I have mixed feelings about this article. I’m pleased that the school district has come to their senses, but also concerned about how long it’s taken for them (and many other districts around the country) to realize that an automatic-expel-them-and-forget-them approach is destructive.

ASD Changes Drug & Alcohol Policy To Keep More Students In School

The Anchorage School District averages more than 60 expulsions and almost 400 suspensions a year for drugs and alcohol. Now it says it’s time to take a different approach, when changing the behavior of its students. […]

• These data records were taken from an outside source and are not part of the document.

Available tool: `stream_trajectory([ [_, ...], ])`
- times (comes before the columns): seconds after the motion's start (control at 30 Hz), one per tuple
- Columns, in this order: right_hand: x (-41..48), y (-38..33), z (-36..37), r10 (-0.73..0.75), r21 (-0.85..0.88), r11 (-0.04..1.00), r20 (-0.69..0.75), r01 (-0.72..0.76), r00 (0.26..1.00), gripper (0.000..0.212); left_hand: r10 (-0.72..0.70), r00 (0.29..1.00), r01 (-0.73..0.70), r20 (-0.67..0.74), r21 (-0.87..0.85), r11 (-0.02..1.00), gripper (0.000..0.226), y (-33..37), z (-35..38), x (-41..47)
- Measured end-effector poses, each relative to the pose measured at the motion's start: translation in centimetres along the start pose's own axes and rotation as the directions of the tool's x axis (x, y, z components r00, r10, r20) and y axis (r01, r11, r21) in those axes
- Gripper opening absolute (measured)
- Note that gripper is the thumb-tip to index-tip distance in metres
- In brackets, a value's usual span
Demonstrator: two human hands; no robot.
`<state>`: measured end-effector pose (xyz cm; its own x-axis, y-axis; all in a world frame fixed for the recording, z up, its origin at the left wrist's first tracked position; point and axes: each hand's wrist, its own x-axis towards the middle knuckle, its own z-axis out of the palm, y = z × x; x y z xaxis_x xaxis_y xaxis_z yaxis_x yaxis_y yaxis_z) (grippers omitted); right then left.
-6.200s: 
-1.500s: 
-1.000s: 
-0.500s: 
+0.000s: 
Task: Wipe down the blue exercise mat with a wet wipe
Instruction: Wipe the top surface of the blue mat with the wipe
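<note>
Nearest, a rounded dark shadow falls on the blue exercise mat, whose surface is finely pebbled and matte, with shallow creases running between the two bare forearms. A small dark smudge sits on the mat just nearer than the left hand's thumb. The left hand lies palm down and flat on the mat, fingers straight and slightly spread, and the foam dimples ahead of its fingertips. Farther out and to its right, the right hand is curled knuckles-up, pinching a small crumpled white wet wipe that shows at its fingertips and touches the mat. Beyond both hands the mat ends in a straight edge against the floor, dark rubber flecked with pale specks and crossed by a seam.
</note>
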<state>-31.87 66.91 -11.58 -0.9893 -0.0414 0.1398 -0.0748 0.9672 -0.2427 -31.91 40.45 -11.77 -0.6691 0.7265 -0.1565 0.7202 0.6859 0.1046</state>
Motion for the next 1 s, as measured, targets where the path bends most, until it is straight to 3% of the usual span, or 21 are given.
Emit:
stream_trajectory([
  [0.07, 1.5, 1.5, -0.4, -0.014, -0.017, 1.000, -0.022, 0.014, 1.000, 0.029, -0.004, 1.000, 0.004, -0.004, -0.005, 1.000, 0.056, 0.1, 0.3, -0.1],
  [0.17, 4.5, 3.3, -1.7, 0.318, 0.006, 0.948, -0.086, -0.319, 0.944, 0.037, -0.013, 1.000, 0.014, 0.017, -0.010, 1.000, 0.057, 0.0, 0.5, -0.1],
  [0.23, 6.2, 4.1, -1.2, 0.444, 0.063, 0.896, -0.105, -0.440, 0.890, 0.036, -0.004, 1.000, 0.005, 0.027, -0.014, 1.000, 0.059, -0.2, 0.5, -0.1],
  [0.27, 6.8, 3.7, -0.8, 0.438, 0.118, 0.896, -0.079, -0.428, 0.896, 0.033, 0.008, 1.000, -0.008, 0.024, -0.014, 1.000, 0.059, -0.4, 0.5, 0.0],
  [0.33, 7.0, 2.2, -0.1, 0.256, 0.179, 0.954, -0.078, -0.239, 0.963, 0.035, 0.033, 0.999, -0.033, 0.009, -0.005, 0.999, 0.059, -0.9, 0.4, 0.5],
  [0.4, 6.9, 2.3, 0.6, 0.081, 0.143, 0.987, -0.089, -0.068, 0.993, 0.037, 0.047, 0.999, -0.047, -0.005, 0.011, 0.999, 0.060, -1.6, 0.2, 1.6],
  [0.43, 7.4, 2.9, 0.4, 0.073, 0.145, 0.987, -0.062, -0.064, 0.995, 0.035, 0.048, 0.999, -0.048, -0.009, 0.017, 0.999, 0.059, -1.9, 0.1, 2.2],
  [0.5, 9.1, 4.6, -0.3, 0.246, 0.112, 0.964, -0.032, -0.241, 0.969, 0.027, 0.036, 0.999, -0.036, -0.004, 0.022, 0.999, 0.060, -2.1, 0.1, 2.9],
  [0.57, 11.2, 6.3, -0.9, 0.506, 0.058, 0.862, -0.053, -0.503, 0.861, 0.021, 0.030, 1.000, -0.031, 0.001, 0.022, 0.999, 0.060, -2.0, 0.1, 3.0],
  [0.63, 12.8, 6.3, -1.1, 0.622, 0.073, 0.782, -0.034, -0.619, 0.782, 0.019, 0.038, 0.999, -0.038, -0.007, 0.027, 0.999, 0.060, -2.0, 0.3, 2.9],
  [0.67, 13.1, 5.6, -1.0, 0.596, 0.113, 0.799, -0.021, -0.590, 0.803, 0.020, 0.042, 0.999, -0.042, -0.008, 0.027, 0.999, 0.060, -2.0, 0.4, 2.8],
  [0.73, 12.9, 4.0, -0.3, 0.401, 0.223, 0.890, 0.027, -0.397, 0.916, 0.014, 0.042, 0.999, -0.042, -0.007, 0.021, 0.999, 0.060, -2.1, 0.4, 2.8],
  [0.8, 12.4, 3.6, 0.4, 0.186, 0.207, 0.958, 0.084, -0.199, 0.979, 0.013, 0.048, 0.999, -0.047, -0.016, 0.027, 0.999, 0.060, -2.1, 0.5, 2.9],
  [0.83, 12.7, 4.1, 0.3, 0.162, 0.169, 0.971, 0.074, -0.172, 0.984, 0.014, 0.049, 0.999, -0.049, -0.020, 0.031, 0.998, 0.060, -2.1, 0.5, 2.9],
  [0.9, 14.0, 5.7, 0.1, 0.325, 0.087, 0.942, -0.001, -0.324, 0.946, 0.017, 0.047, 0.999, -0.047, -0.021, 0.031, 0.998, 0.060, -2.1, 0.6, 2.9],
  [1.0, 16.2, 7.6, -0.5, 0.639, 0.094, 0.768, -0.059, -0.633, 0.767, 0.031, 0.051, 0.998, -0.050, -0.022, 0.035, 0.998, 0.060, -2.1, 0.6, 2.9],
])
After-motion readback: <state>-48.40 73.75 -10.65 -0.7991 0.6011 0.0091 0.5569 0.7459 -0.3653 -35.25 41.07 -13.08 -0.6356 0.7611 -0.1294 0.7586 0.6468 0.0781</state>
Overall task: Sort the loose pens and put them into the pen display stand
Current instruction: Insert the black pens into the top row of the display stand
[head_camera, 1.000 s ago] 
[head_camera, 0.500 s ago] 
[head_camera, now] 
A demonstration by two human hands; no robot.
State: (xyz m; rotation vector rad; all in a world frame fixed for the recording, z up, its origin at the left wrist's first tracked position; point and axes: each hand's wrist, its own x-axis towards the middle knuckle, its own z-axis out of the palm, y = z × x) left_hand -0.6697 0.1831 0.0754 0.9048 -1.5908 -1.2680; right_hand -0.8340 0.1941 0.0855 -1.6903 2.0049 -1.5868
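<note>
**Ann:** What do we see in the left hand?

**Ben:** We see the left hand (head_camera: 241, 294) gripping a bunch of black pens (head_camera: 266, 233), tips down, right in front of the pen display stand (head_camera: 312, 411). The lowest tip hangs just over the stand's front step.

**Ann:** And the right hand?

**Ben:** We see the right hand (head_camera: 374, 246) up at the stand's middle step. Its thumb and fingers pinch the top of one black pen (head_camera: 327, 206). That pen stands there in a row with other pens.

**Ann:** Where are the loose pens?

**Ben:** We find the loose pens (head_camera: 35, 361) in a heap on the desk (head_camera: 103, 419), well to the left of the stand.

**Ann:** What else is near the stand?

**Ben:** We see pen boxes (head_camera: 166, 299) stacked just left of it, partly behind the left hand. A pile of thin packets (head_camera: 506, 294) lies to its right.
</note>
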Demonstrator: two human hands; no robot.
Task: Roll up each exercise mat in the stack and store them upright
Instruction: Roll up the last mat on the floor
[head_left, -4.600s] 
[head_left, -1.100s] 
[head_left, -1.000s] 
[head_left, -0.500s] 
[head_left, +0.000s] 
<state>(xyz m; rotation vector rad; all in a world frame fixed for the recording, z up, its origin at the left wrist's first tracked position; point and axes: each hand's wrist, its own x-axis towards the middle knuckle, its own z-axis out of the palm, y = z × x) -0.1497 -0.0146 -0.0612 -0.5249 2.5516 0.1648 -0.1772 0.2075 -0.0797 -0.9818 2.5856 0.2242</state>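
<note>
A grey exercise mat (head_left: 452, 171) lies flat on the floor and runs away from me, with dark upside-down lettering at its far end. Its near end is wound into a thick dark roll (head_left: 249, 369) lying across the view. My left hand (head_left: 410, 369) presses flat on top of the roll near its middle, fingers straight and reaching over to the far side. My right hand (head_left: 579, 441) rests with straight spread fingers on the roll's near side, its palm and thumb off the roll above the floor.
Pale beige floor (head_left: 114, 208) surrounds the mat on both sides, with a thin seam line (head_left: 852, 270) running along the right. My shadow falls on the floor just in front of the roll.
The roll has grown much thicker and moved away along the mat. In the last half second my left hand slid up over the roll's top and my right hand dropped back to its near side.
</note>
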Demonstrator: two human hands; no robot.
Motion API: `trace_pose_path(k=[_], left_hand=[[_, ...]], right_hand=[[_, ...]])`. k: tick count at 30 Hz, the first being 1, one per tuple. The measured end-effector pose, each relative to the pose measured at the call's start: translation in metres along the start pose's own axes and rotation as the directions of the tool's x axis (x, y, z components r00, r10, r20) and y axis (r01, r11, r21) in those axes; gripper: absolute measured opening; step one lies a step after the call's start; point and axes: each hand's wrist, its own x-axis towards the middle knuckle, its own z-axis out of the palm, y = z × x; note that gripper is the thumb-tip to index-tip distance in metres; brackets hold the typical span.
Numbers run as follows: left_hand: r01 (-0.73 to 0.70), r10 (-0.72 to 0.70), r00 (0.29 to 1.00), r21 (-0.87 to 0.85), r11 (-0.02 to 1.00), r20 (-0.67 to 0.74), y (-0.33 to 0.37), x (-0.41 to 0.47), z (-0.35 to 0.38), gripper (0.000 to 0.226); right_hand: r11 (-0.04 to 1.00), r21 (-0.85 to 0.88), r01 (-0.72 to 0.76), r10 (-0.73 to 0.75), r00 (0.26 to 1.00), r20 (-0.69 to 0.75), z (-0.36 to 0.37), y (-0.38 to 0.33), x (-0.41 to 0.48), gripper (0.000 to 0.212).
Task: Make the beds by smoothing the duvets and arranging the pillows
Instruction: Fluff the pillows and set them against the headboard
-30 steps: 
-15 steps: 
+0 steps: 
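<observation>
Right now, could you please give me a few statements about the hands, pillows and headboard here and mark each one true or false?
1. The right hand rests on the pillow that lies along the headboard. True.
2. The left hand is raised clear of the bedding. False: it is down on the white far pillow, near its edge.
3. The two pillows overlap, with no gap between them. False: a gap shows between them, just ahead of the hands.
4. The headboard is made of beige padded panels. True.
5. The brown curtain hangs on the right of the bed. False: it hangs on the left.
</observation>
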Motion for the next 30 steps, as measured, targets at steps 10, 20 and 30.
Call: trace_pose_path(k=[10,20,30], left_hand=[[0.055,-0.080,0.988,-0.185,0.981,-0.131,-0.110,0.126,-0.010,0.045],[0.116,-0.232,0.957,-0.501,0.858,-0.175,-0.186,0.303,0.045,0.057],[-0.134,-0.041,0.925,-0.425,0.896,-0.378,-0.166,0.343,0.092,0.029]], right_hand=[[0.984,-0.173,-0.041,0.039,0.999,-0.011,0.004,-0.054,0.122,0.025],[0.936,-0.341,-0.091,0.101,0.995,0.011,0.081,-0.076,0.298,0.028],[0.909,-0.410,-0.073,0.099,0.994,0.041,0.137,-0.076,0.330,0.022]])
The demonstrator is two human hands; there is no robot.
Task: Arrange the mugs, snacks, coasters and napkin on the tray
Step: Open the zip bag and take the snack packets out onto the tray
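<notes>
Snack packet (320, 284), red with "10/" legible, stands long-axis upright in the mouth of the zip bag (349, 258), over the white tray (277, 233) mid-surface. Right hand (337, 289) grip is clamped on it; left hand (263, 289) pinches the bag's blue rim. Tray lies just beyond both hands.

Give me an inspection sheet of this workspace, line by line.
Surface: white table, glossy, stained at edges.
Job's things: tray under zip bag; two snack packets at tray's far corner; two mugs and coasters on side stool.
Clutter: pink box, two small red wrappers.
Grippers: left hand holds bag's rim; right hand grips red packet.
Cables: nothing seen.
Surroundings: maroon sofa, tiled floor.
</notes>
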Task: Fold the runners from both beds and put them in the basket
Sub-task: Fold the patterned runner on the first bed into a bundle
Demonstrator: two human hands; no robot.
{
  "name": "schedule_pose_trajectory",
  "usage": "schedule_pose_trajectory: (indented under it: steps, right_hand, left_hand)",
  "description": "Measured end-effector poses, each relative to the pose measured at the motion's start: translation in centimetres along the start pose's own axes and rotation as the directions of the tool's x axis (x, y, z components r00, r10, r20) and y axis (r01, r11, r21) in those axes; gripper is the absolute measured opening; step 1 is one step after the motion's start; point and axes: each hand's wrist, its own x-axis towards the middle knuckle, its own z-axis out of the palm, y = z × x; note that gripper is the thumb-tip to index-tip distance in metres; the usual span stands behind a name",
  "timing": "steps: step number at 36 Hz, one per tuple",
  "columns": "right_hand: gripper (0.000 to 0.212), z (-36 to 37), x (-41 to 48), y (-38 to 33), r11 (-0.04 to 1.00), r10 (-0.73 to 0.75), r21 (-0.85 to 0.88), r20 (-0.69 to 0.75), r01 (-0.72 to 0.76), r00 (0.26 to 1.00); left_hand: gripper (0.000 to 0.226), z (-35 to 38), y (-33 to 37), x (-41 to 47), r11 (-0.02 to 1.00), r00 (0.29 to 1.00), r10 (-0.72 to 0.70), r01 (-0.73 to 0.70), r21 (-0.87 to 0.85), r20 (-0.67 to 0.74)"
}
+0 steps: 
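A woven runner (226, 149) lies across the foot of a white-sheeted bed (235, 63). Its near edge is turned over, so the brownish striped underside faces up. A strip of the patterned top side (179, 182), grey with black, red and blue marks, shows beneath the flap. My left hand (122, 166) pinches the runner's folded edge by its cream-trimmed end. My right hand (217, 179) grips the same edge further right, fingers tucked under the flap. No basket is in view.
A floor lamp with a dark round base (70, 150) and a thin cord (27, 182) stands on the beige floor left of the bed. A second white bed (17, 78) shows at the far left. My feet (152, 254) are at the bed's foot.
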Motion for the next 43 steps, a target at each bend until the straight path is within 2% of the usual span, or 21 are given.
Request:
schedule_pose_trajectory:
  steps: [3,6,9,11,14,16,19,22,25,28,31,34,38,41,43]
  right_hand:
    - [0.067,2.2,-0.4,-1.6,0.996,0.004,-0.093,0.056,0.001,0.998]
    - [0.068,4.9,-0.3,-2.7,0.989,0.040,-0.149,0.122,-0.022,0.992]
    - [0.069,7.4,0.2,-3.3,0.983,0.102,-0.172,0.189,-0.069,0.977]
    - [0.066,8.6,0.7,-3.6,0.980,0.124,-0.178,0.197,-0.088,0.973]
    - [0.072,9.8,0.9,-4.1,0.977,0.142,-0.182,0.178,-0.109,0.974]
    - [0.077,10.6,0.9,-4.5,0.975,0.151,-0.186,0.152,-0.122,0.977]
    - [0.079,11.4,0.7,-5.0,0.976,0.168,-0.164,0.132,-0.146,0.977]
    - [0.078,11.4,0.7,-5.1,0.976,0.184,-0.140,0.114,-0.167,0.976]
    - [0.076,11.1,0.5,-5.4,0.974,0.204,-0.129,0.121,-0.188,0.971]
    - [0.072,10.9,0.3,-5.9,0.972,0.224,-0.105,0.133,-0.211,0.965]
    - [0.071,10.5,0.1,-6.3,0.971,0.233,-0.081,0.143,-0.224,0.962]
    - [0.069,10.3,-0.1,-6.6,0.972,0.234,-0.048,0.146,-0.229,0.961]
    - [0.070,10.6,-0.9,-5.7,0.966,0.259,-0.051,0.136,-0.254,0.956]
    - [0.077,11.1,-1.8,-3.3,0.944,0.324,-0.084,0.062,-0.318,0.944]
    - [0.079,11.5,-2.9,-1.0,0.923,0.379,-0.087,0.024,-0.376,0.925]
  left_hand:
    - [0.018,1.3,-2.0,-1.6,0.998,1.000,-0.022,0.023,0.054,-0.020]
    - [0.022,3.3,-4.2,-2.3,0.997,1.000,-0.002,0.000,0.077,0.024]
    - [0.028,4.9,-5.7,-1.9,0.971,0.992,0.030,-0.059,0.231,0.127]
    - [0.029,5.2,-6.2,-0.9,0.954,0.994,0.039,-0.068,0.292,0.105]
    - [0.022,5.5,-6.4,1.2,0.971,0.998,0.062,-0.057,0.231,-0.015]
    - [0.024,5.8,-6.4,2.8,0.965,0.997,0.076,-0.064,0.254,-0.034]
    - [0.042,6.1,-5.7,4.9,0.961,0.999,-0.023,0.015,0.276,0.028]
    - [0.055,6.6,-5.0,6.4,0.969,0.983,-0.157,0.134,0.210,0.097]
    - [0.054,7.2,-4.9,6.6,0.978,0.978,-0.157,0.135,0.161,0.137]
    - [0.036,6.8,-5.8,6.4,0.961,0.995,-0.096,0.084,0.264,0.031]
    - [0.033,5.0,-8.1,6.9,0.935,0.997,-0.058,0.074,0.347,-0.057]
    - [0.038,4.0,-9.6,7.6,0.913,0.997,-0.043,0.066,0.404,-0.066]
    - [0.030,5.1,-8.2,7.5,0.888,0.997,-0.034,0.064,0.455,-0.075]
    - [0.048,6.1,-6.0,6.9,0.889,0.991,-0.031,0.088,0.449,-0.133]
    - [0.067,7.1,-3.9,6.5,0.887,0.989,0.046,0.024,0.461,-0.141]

The new policy changes the requirement that a student who offends must be expelled right away. The district said the policy is just catching up to something that’s already happening in its schools.

“Those days of expelling,’ –you’re out on the curb and you’re gone from the Anchorage School District, we don’t care about you anymore,’ — long, long gone,” said Graham, “We have these programs and now a policy in place that really allows us to make it easy for us to do this.”

There’s no doubt that there are some students who just don’t belong in school – those who are disruptive and really don’t want to be there. But to kick out students just because they got caught with drugs or alcohol is an abdication of any responsibility for their future.

It’s like saying “Because you have been caught using drugs, we’re going to take away your opportunity for an education, and send you out on the street as a criminal to sell drugs.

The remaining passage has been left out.